## EXERCISE DIRECTIONS
Your copy of the listing should match it exactly, only without pictures.

########################################

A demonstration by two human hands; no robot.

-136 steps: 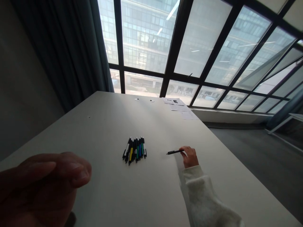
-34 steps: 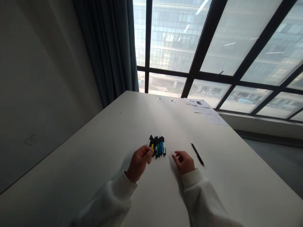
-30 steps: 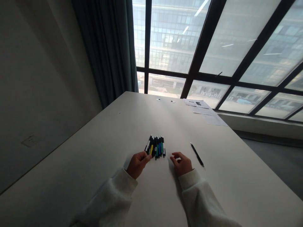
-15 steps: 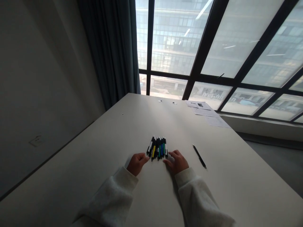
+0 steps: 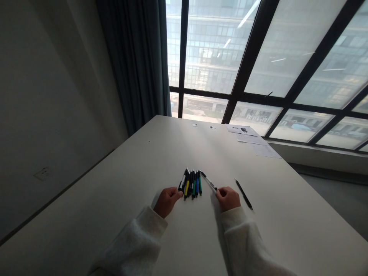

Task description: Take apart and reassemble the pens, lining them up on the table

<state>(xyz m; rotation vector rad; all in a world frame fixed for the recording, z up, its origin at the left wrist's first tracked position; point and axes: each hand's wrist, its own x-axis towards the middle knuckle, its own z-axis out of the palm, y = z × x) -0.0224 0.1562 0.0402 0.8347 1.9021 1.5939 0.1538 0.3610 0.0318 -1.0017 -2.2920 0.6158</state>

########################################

## ANSWER SPACE
A demonstration by two human hands; no robot.

-136 steps: 
-34 steps: 
-30 steps: 
-15 steps: 
+0 steps: 

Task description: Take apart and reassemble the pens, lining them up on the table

<state>(xyz m; rotation vector rad; all in a world frame fixed for the recording, z up, its origin at the left wrist's first tracked position; point and axes: each hand's wrist, its own x-axis towards the middle knuckle, its own z-axis out of the palm, y = z × x) -0.0224 0.1562 0.0402 0.8347 1.9021 1.5939 0.1538 0.3610 0.0318 -1.0017 -2.2920 0.6158</state>

The complete output has now been given.